De boomvalk (Falco subbuteo) is een roofvogel uit de familie van de valkachtigen (Falconidae) die voornamelijk jaagt op kleine zangvogels en grote insecten. De wetenschappelijke naam van de soort werd in 1758 gepubliceerd door Carl Linnaeus. Het is in Europa een broedvogel die 's winters naar Afrika trekt.
De vogel is 29 tot 35 cm lang en heeft een spanwijdte van 70 tot 84 cm. Volwassen vogels zijn van boven leikleurig met een witte keel. Van dichtbij kunnen de kastanjebruine broek en onderstaart worden waargenomen. Mannetje en vrouwtje zien er gelijk uit, juvenielen zijn over het algemeen veel bruiner van kleur.Het is een elegante roofvogel, die er met zijn lange, puntige vleugels uitziet als een grote gierzwaluw.

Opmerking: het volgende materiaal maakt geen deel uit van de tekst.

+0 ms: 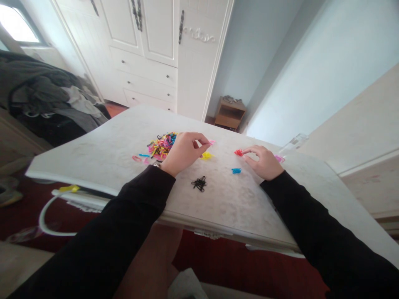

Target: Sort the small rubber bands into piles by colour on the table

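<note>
My left hand (186,150) is over the table with thumb and forefinger pinched together, a small pink rubber band (212,143) at their tips. Partly hidden behind that hand lies a mixed heap of coloured rubber bands (162,145). Thumb and forefinger of my right hand (263,161) close on the edge of a small cluster of red rubber bands (238,153). Below it is a blue cluster (236,170). Yellow bands (206,155) lie under my left fingertips, and black bands (199,183) sit nearer me. Purple-pink bands (280,158) show behind my right hand.
The white table (218,207) has a clear plastic container (294,142) at its right far edge. A few loose bands (136,158) lie left of the heap. Beyond stand a white wardrobe (149,79), a small wooden cabinet (230,114) and piled clothes (46,95).
</note>
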Motion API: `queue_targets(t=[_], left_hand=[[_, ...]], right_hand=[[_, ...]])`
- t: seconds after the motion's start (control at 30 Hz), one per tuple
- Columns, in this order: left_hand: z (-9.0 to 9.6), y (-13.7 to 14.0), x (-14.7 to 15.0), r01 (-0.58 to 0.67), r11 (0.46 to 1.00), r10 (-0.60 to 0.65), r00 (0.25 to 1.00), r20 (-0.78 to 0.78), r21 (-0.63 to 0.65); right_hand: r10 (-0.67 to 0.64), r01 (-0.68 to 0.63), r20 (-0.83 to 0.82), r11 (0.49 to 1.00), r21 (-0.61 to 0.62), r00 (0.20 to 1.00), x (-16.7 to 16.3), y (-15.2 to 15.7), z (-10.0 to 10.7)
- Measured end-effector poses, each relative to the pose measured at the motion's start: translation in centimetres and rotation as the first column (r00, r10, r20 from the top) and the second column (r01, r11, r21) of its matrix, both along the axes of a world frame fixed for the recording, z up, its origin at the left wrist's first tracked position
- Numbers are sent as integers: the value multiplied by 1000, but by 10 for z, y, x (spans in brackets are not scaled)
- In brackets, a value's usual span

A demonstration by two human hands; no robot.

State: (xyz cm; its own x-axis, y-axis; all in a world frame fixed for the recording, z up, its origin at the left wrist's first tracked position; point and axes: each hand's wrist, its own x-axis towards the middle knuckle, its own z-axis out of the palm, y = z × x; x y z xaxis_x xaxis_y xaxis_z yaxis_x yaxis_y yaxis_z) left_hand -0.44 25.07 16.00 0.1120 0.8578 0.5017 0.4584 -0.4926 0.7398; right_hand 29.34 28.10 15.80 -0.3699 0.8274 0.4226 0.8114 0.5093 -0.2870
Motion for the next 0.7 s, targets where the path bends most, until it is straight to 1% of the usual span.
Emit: queue_targets(t=[0.13,0.23,0.3,0.4,0.57,0.7], left_hand=[[-1,1,-1,9,1000,-8,1000,19,-18],[-3,2,-2,0,1000,1,998,62,-20],[-4,4,-2,-16,999,19,996,88,-30],[-6,6,-3,-47,998,51,992,112,-38],[-9,11,-3,-80,996,76,988,135,25],[-10,13,-4,-97,995,94,986,137,18]], right_hand=[[24,-24,-29,1000,-5,999,-2,-2,1],[59,-58,-54,998,33,997,-4,-4,3],[83,-79,-53,995,58,995,-5,-6,3],[97,-95,-39,994,59,995,-6,-6,3],[106,-104,-51,993,52,993,-7,-5,-1],[68,-63,-86,996,61,994,-9,-2,-3]])
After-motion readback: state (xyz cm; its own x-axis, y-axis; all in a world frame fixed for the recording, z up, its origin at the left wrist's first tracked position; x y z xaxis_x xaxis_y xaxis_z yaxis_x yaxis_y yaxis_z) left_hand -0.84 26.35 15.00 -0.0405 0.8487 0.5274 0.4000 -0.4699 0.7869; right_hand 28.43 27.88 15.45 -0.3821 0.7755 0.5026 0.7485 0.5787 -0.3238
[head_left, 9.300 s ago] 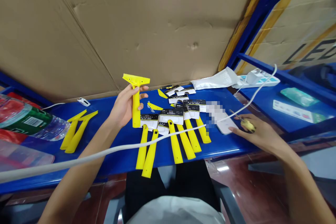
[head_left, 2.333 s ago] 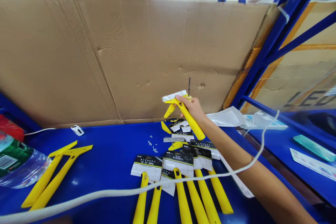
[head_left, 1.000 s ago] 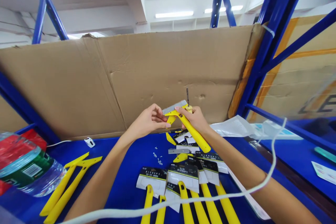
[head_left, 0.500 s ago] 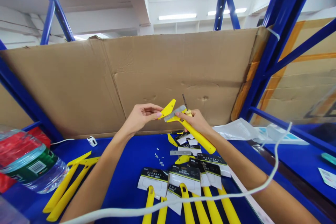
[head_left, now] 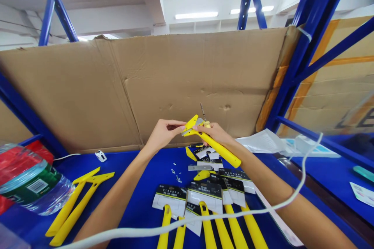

Boomvalken nestelen in de verlaten en vaak in datzelfde jaar gemaakte nesten van kraaien en andere vogels en leggen twee tot vier eieren.
In het verleden kwam de boomvalk in Nederland vooral voor in de bossen op de zandgronden. Deze valk gaat daar sinds de jaren 1980 in aantal achteruit. In het half open (agrarisch) landschap wordt de soort echter steeds meer gezien. Ook op de waddeneilanden doet de soort het relatief goed. Het totaal aantal broedparen werd rond 2000 geschat op 750 tot 1000 paar. Het netto resultaat van deze achteruitgang en vooruitgang is een halvering van het aantal broedparen sinds 1990. Het aantal broedparen in Vlaanderen wordt geschat op 500 en daarmee is het een vrij schaarse tot mogelijk vrij talrijke broedvogel.
De boomvalk jaagt op grote insecten zoals libellen die overgebracht worden van klauwen naar bek en in de vlucht worden opgegeten. Ook kleine vogels worden in de vlucht gevangen. Zijn snelheid en vliegkunsten stellen hem in staat om zelfs zwaluwen te grijpen. Huiszwaluw en boerenzwaluw hebben dan ook een specifieke boomvalk-alarmroep.